Andrea Chénier, libertà e poesia

Andrea Chénier, libertà e poesia

Torna sul palcoscenico scaligero, dopo ben trentadue anni di assenza, Andrea Chénier di Umberto Giordano e lo fa alla grande, sapientemente diretto, come allora, dalla bacchetta di Riccardo Chailly che in questo repertorio sa dare il meglio di sé e corredato da un cast di tutto rispetto, degno della prima opera della stagione.

Fedeltà e dettagli

Tradizionale, ma non per questo banale, la regia di Mario Martone, il quale decide di rispettare alla lettera il libretto, incentrando la sua attenzione sui particolari e i dettagli, la cui cura diventa la cifra distintiva dell’allestimento. Tutto viene impostato, soprattutto nel primo atto, sul contrasto fra una nobiltà ormai vuota, conservatrice, priva di principi e lungimiranza che trascina la propria esistenza fra balli, luccichii e merletti inamidati, e il terzo Stato, da essa oppresso, che si infiamma per gli ideali rivoluzionari. Molto azzeccata l’idea di un popolo affamato che scimmiotta nei gesti i nobili parassiti osservandoli durante una festa dietro un’enorme specchiera dorata.

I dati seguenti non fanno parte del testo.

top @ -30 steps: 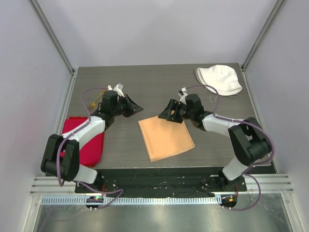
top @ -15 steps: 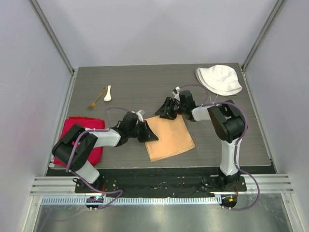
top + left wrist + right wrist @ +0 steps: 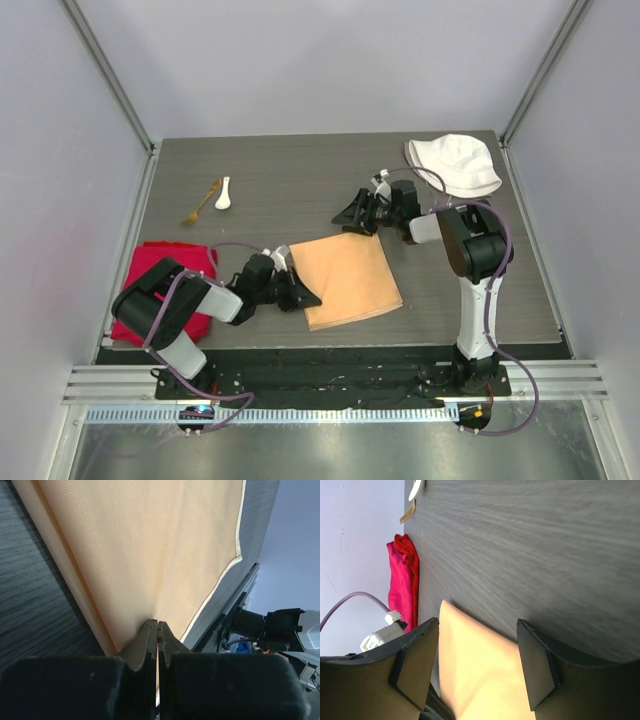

Il fluire della vicenda è lineare, senza stacchi e senza soluzione di continuità: le belle scenografie pensate da Margherita Palli, grazie all’uso di una struttura rotante e di alcune architetture versatili nel loro utilizzo, mutano rapidamente e ricreano le varie ambientazioni richieste dal plot: il Caffè Hottot, l’altare dedicato a Marat, il ponte Perronet, il tribunale rivoluzionario con gli spalti pieni di gente, le celle del carcere al di sopra delle quali si staglia, illuminata dal sole del mattino, l’inevitabile ghigliottina. Ad ottimo corredo del tutto gli splendidi costumi di Ursula Patzak e le sapienti luci di Pasquale Mari.

Il dramma al suo vertice

Spettacolare per amalgama e coesione la prova dell’Orchestra del Teatro alla Scala, diretta da un eccezionale Riccardo Chailly, che ha saputo evidenziare e sviscerare da ogni nota quella tensione drammatica che pervade tutta la partitura, in una climax di tensione e attraverso una ricerca di limpidezza di suono davvero fuori dal comune.
Vocalità potente, sebbene non particolarmente accattivante a causa di un suo naturale indulgere verso il vibrato, per Yusif Eyvazov che ben ha incarnato la figura del poeta protagonista: l’acuto è facile e perfettamente a fuoco, la pronuncia ineccepibile; la linea di canto curatissima e la tecnica inappuntabile evidenziano un notevole lavoro di cesello, eseguito sul personaggio, che ha dato i suoi frutti e che fa facilmente scordare qualche leggera rigidità scenica.

Star della serata, Anna Netrebko veste i panni di una Maddalena determinata e risoluta: la voce è scura e ricchissima di armonici, di grande corpo, potentissima in acuto, ma dotata al contempo di grande uniformità in tutti i registri. Una perfetta gestione dei fiati, unita ad una grande capacità interpretativa, fa sì che la sua risulti davvero una interpretazione a tutto tondo. Molto bene anche Luca Salsi che indossa le vesti dell’ambivalente Gérard di cui ben sottolinea il lato sanguigno con voce piena e ferma, particolarmente ricca di armonici.
Eccellenti anche tutti i comprimari, dallo straordinario Incredibile di Carlo Bosi, alla precisissima Bersi di Annalisa Stroppa, all’ottimo Roucher di Gabriele Sagona, per arrivare alla puntuale Contessa di Mariana Pentcheva e alla commovente Madelon di Judit Kutasi.
Particolarmente coeso e preciso il Coro ben preparato da Bruno Casoni.